Consider two cells $n_a$ and $n_b$, for a given gene g, we can consider two alternative hypotheses

the expression of g is larger in $n_a$ than $n_b$,
\[H_1 = \rho(n_a,g) > \rho(n_b, g)\]
where $\rho(n_a,g)$ are the expected frequencies of expression for the gene g in cell $a$.
the expression of g is smaller in $n_a$ than $n_b$,
\[H_1 = \rho(n_a,g) \leq \rho(n_b, g)\]

We can test those hypoteses as follwos

Given the counts $x_a^g = x(n_a, g)$ and $x_b^g=x(n_b, g)$, sample latent variables from the variational distribution
\[q(z\mid x_a^g) \longrightarrow (z_a^g)^{(s)}\quad \mbox{S samples}\] \[q(z\mid x_b^g) \longrightarrow (z_b^g)^{(s)}\quad \mbox{S samples}\]
With those sampled latent variables, using the decoder, calculate normalized expressions for the gene

\[(\rho_a^g)^{(s)}\] \[(\rho_b^g)^{(s)}\]

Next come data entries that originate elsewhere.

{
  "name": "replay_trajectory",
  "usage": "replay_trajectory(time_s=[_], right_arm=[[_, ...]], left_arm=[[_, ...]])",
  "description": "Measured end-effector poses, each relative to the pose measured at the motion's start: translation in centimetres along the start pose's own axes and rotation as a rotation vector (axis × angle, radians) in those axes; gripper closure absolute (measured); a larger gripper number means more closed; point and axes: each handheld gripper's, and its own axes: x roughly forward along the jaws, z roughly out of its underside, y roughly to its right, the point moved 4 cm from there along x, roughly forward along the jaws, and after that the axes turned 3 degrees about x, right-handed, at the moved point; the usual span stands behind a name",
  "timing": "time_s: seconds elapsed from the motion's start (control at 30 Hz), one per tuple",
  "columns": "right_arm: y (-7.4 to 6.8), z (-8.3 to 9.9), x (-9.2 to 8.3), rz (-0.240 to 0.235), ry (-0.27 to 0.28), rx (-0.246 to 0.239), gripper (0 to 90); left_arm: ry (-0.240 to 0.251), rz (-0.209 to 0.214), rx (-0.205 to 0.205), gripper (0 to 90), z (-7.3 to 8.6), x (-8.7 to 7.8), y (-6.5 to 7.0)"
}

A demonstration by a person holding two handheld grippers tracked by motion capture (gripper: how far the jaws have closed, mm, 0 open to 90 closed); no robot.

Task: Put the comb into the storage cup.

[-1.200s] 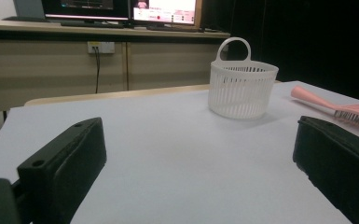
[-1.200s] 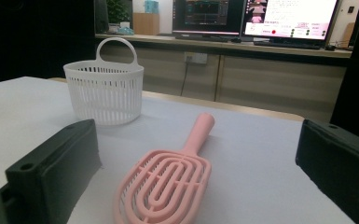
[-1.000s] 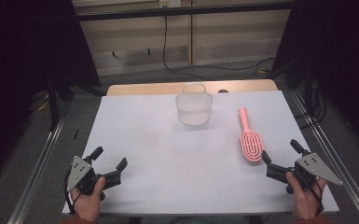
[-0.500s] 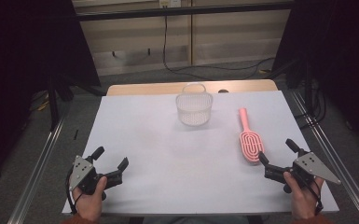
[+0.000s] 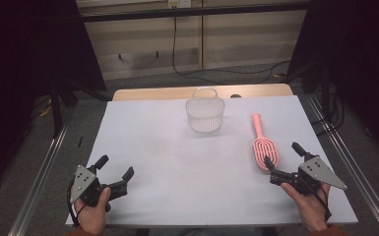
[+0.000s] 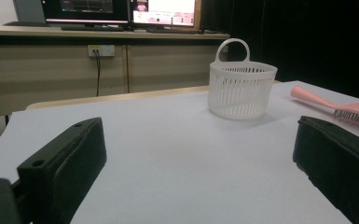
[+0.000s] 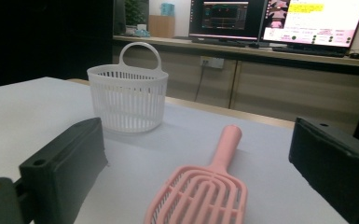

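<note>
A white slotted basket [image 5: 205, 114] [image 6: 241, 91] [image 7: 128, 100] with a loop handle stands upright at the table's far middle. To its right a pink hairbrush [image 5: 263, 147] [image 6: 345, 109] [image 7: 205, 191] lies flat, handle pointing away from me. My right gripper [image 5: 281, 154] [image 7: 198, 130] is open just at the near end of the brush head, and the brush lies between and ahead of its jaws. My left gripper [image 5: 115, 165] [image 6: 198, 135] stands open near the front left corner with bare table between its jaws.
The white table top [image 5: 177, 162] has a wooden strip along its far edge. Metal rails [image 5: 44, 172] run along both sides of the table. Monitors [image 7: 307, 21] stand on a bench beyond the table.
My right gripper has shifted slightly left, closer to the brush head. The left gripper has hardly moved. Basket and brush stay where they were.
</note>
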Motion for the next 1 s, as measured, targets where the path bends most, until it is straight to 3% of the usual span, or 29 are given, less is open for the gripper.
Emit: replay_trajectory(time_s=[0.37, 0.77, 1.0], right_arm=[[-1.2, -0.4, 1.3, -0.088, -0.002, -0.031, 2.0], [-1.6, -0.8, 3.3, -0.105, -0.015, -0.031, 3.9], [-1.6, -2.3, 4.7, -0.105, 0.009, -0.039, 4.1]], left_arm=[[-0.012, 0.007, 0.004, 2.7, 0.1, 0.3, 0.3], [-0.019, 0.009, 0.003, 2.7, 0.2, 0.4, 0.2], [-0.019, 0.006, 0.003, 2.7, 0.2, 0.4, 0.1]])
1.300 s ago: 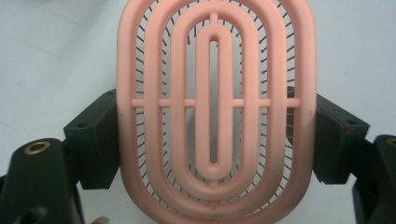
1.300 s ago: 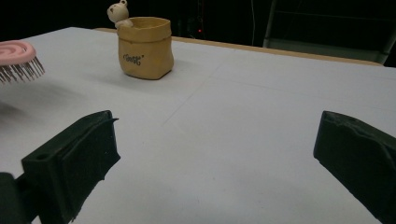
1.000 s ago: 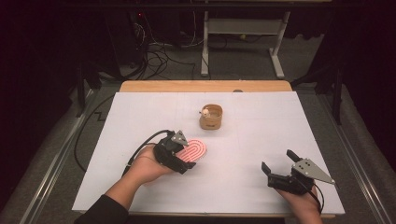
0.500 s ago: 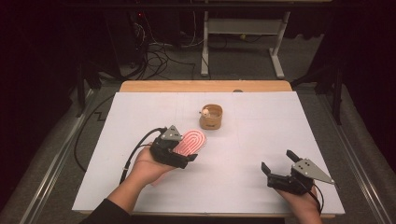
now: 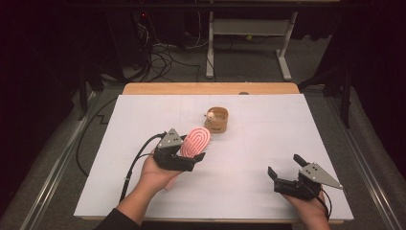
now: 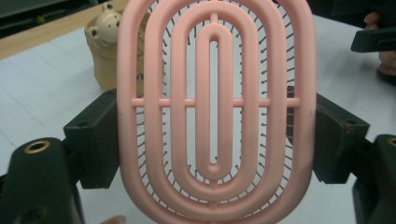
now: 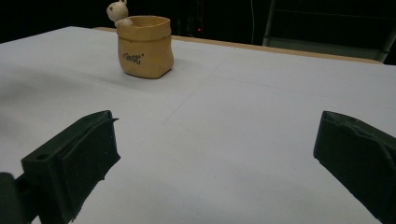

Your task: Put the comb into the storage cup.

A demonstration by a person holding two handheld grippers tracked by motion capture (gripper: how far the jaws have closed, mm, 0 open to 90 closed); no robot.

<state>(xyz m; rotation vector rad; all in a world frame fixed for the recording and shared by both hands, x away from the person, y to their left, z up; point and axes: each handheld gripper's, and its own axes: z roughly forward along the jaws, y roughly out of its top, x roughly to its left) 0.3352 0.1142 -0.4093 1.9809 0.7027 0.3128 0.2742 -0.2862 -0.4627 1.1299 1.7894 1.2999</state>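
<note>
The left claw (image 5: 191,155) grips a pink hairbrush (image 5: 195,142) by its two long edges, just left of centre in the high view, lifted off the white desk (image 5: 143,115) with its oval back turned up. In the left claw's own view the brush (image 6: 212,107) fills the middle, each jaw pressing one rim; the hold looks narrow, on smooth curved plastic, so a quick turn could let the brush pivot or slip out. Just above and right of it stands a small tan pot (image 5: 216,120) with a little bear figure on its rim. It is light-looking and near enough that a careless sweep of the brush could tip it. The right claw (image 5: 288,175) rests at the lower right with its jaws wide and nothing between them, close to the desk's near edge. Open room lies across the middle and the right half; the far wooden edge is well apart.
</note>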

Then the ratio of the two hypotheses can be calculared as

\[\frac{P(H_1)}{P(H_2)} = \frac{1}{S} \sum_{s=1}^S C^{(s)}(\rho_a^g > \rho_b^g)\]

where $C^{(s)}(\rho_a^g > \rho_b^g) = 1$ if $(\rho_a^g)^{(s)} > (\rho_b^g)^{(s)}$ or zero otherwise.

See Figure 3 in the scVI manuscript, and supplemental figures.